On Global Filipinos: Dragons and monsters

Photo taken in the Lewises’ Paris apartment. Daughter Leslie ask her parents to make a funny face, Reginald and Loida end up laughing.

By Loida Nicolas Lewis

This is an excerpt from the author’s memoir, “An Asian-American Story of Love, Marriage, Motherhood, and Running a Billion-Dollar Empire,” to be released in 2023 by Wiley and Sons.  The book is a glimpse into the interracial marriage in New York between a Filipino woman and an African American. The 80th anniversary of Reginald Lewis’s birth is December 7, 2022.

After our wedding, one of the first things Reginald and I do as husband and wife is scurry off to Manila International Airport to catch a Philippines Airlines flight. Mama comes with us to the airport and silently cries her eyes out the entire time, which makes my heart ache.  

“Promise me you will take care of Loida,” she says to Reginald between sobs, causing tears to slide down my own cheeks.

My new spouse, who’s slipped out of his tuxedo and into casual vacation clothes, firmly grasps my mother’s hands and looks directly into her eyes with a loving smile on his rugged face. “Please do not worry,” he says in a reassuring voice. “I’ll take care of her.”

I didn’t know it, but Reginald had already secretly promised Papa that he would send me back to the Philippines at least once a year to visit my family.

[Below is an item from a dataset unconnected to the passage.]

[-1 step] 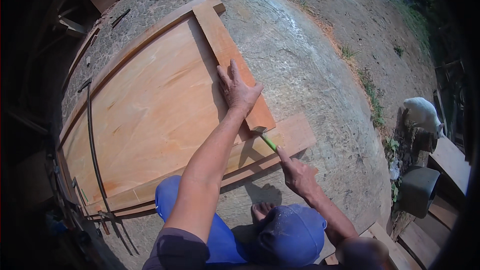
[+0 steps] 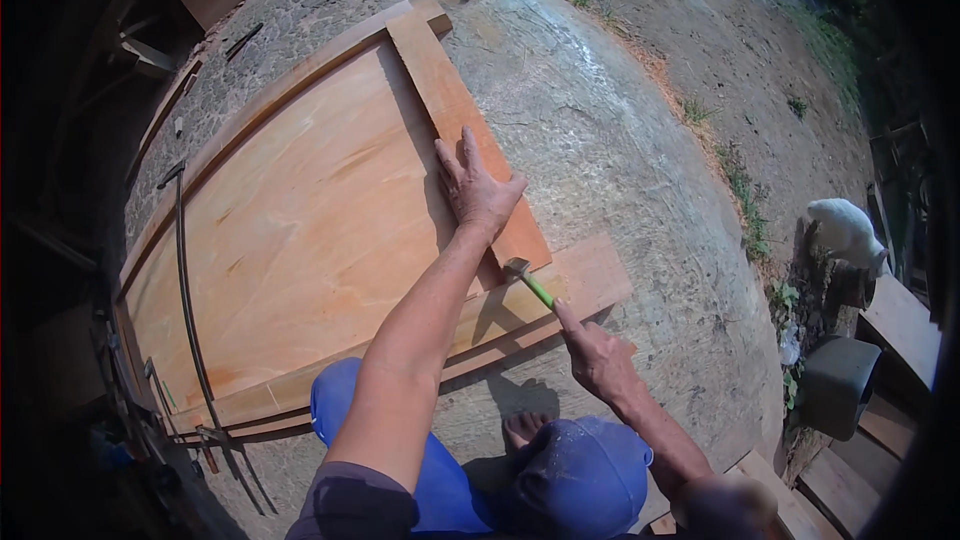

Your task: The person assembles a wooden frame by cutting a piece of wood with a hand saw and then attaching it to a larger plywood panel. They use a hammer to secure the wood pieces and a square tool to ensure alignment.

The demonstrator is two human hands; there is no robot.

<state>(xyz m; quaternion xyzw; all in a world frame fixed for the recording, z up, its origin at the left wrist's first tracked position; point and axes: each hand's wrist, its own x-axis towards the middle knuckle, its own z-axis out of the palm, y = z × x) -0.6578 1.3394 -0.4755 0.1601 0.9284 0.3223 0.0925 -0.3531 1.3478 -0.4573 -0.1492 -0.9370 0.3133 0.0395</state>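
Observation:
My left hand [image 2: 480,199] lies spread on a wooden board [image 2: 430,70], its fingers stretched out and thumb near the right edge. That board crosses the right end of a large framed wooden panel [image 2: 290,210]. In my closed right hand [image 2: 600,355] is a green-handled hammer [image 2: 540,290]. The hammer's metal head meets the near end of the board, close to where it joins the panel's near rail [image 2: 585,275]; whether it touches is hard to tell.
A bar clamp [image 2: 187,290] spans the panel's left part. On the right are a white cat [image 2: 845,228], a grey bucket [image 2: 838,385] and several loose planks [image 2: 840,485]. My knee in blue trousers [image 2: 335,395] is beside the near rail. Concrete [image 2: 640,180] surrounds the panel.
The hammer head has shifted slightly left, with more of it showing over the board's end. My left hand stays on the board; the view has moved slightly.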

My spouse can be sharp-tongued and hot-headed at times, among other faults, but he’s always kind and respectful toward my parents, which is one of the many reasons why I love him.

When our jetliner roars from a Manila International Airport runway for the four-hour journey to Japan, I’m incredibly sad to be leaving my kinfolk and my homeland, but tremendously excited to be starting a new life with the most dynamic person I’ve ever met. This feels right—at 26, I have no doubt God has paired me with my soulmate. 

I scoot over in my narrow airline seat and rest my head on Reginald’s rock-solid shoulder. Both of us are so tired from the hours-long ordeal of taking pictures and dancing and shaking hands at our wedding that we quickly fall asleep.

A passionate love story

Our honeymoon in Tokyo and the ancient city of Kyoto is marked by three nights of memorable passion, in part because we’ve been apart for two long months.

During the day, we have fun going through the Ginza section of Tokyo, one of the city’s top shopping districts. Then we move on to Kyoto, an ancient city whose ebb and flow is several centuries behind Tokyo’s. In Kyoto, we stay in a Japanese inn called the Ryokan. Instead of a bed, we sleep on a mat in a room that has a hot tub and that’s visited by a geisha who scrubs our backs with warm water. Very Japanese.

The two of us are running around Japan having mastered exactly one word of the native language—sayonara, meaning “goodbye.” Not real useful when we’re trying to order in a restaurant or are asking directions, but we get by through relying on pantomime and by flashing yen when necessary. When two people are head-over-heels, there’s not much they can’t conquer together, including language barriers.

Kyoto doesn’t have a big shopping area like Tokyo, but that doesn’t keep me and Reginald from buying something we treasure throughout our marriage, namely, a beautiful woodblock print by famous Japanese artist Utagawa Hiroshige.

During the Japanese leg of our honeymoon, Reginald confides that while he was in Manhattan prior to our marriage, he deeply resented the fact that I changed our wedding plans.

“You know what saved you?” he tells me matter-of-factly. “I received a letter from you every day!” Fortunately, I’d had the presence of mind to write him while we were separated in order to keep the fires burning.

Good thing, too, because Reginald says that after his flight from New York City landed in Hong Kong, a flight attendant came on the intercom and said: “Those proceeding to Paris, please stay onboard. Those going to Manila, please get off for your connecting flight.

For an instant Reginald mulled staying in his seat and jetting off to Paris, his favorite city and a place his grandpa, Sam Cooper, had come to relish while serving in the U.S. Army during World War I. As a boy, Reginald heard story after story from his grandfather about how the French had treated Black American soldiers with admiration and respect. Not only that, but Reginald had visited Paris himself while on a summer break from Harvard Law School and had a fantastic time.

But as he sat in his airline seat in Hong Kong and envisioned me standing alone at the altar in Manila—jilted, heartbroken, and utterly humiliated—he says the temptation to head to Paris instantly disappeared. He hopped off the plane, went into the airport terminal, and found the gate for his connecting flight to Manila. As he was destined to.